RECORDED INFORMATION ->
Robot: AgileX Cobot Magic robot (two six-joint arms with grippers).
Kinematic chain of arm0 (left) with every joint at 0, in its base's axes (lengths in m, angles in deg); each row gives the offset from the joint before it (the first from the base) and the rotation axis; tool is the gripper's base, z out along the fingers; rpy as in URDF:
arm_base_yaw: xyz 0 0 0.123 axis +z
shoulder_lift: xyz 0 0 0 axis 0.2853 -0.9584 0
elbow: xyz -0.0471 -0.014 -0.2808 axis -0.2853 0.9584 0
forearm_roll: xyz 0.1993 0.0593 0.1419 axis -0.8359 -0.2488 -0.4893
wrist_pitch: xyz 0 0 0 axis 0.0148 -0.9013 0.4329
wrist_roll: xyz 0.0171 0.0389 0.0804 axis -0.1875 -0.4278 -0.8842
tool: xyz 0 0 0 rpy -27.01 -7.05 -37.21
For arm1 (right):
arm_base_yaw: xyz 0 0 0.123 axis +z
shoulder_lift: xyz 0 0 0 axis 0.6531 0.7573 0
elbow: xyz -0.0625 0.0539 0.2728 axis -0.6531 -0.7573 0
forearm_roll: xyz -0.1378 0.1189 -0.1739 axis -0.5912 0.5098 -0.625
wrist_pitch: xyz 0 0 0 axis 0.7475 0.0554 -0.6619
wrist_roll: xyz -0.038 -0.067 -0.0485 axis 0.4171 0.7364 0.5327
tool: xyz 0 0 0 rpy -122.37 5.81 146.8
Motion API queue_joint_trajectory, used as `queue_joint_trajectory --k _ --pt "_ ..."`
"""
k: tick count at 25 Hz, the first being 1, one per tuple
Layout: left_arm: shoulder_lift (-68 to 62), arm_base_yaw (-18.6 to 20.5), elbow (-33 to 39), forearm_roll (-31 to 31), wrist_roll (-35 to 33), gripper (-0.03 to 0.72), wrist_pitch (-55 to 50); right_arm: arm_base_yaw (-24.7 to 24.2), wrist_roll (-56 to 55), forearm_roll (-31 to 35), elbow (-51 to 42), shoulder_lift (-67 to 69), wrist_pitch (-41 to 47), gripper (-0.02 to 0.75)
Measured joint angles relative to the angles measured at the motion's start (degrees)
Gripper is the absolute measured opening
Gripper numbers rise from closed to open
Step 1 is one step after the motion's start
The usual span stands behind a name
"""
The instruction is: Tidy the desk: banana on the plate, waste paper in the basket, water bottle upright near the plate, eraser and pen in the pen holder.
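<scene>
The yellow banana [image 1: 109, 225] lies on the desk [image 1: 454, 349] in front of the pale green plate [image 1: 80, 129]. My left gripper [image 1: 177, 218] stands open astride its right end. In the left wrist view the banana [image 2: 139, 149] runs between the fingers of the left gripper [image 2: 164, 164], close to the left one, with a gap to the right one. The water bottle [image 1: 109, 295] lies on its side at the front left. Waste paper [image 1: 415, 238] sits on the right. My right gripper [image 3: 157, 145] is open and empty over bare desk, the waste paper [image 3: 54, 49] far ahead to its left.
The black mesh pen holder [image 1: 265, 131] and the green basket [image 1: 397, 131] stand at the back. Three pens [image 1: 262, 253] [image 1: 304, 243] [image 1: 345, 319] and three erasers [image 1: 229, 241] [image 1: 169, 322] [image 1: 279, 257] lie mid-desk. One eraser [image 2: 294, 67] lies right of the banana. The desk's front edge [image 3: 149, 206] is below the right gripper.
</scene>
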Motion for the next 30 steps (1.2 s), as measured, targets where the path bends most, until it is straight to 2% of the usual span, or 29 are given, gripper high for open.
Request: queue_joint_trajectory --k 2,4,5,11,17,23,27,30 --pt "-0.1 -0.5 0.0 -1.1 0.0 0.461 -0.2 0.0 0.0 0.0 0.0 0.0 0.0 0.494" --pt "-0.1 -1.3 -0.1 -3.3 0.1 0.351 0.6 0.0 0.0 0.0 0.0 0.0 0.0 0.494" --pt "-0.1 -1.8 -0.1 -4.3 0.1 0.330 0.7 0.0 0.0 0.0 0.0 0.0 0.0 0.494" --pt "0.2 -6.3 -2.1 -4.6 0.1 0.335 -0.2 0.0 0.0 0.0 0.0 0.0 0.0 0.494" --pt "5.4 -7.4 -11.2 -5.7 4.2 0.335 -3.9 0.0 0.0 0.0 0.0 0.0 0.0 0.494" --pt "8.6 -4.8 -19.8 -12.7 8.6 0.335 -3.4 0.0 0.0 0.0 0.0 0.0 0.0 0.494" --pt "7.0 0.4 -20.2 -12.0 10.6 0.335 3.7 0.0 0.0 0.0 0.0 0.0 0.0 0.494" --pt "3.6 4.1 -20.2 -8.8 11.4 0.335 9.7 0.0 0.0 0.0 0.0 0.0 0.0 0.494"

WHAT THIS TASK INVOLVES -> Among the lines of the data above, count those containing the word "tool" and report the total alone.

RESPONSE BOX -> 3